Richard Dawkins vs. Harry Potter?
Why the author of 'The God Delusion' is writing a children's book
Apparently, evolutionary biologist Richard Dawkins thinks books like Harry Potter might have a negative effect on the emotional development of kids, said Dave Itzkoff in The New York Times. “Having sufficiently inflamed the passions of his adult readers with The God Delusion—his treatise on rationalism and atheism”—Dawkins has now decided to write a book that will “explore children’s relationships with fairy tales and encourage them to think about the world scientifically rather than mythologically.”

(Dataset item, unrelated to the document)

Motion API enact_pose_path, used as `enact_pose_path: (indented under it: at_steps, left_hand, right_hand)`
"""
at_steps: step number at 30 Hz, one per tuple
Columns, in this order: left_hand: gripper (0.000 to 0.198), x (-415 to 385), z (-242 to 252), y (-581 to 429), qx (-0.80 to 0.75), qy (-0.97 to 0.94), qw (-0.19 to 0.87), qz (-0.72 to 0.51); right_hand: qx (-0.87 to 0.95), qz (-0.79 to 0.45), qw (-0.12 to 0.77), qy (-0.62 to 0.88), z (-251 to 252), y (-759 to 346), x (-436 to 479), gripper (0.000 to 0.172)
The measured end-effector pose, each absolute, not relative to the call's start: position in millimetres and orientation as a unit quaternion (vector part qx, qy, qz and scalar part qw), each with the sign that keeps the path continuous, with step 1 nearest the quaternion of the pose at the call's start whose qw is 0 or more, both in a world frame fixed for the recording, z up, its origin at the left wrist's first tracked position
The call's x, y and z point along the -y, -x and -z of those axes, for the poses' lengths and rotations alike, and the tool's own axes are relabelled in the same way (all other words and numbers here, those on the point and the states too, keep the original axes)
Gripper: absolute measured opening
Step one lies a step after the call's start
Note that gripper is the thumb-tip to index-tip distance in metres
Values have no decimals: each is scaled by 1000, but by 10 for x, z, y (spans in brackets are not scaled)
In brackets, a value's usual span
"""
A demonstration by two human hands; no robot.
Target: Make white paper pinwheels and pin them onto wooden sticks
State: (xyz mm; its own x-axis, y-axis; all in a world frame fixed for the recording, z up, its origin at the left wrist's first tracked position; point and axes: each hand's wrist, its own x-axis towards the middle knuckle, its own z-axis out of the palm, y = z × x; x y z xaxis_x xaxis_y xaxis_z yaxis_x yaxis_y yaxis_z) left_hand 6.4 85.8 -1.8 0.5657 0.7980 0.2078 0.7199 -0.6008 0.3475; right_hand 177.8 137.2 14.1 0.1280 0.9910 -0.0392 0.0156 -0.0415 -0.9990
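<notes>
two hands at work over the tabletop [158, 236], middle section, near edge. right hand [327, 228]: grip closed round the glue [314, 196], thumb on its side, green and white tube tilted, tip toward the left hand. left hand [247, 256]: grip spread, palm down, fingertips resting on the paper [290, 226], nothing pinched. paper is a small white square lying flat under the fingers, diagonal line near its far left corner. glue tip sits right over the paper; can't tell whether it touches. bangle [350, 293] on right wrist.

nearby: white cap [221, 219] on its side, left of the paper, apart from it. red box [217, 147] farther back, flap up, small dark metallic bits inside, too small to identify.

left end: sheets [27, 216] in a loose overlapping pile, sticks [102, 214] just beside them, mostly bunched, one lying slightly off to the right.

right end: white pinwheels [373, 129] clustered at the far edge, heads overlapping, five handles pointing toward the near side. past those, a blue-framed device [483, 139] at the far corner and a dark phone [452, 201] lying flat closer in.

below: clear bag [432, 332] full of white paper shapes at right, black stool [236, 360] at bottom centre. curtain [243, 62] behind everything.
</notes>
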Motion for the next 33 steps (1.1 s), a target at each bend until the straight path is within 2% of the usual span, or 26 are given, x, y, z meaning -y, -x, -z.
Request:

“This isn’t about Harry Potter at all,” said Harrison Scott Key in WorldMag.com. Dawkins has a beef with “Christianity and theism in general.” He believes that teaching kids about hell, for instance, is a form of child abuse. Will it make “Junior feel so much better to know the chasm of unfeeling blackness will envelope him upon death” instead?
Look, it “depends a great deal on context” and the “way in which the stories are presented,” said Derek James in Thinking as a Profession. And even if studies showed that fantasy books do have a negative effect on kids, “I’m pretty sure Dawkins” is more interested in “informing parents so they can make choices about what and how to present material to children” than he is in condemning books like Harry Potter.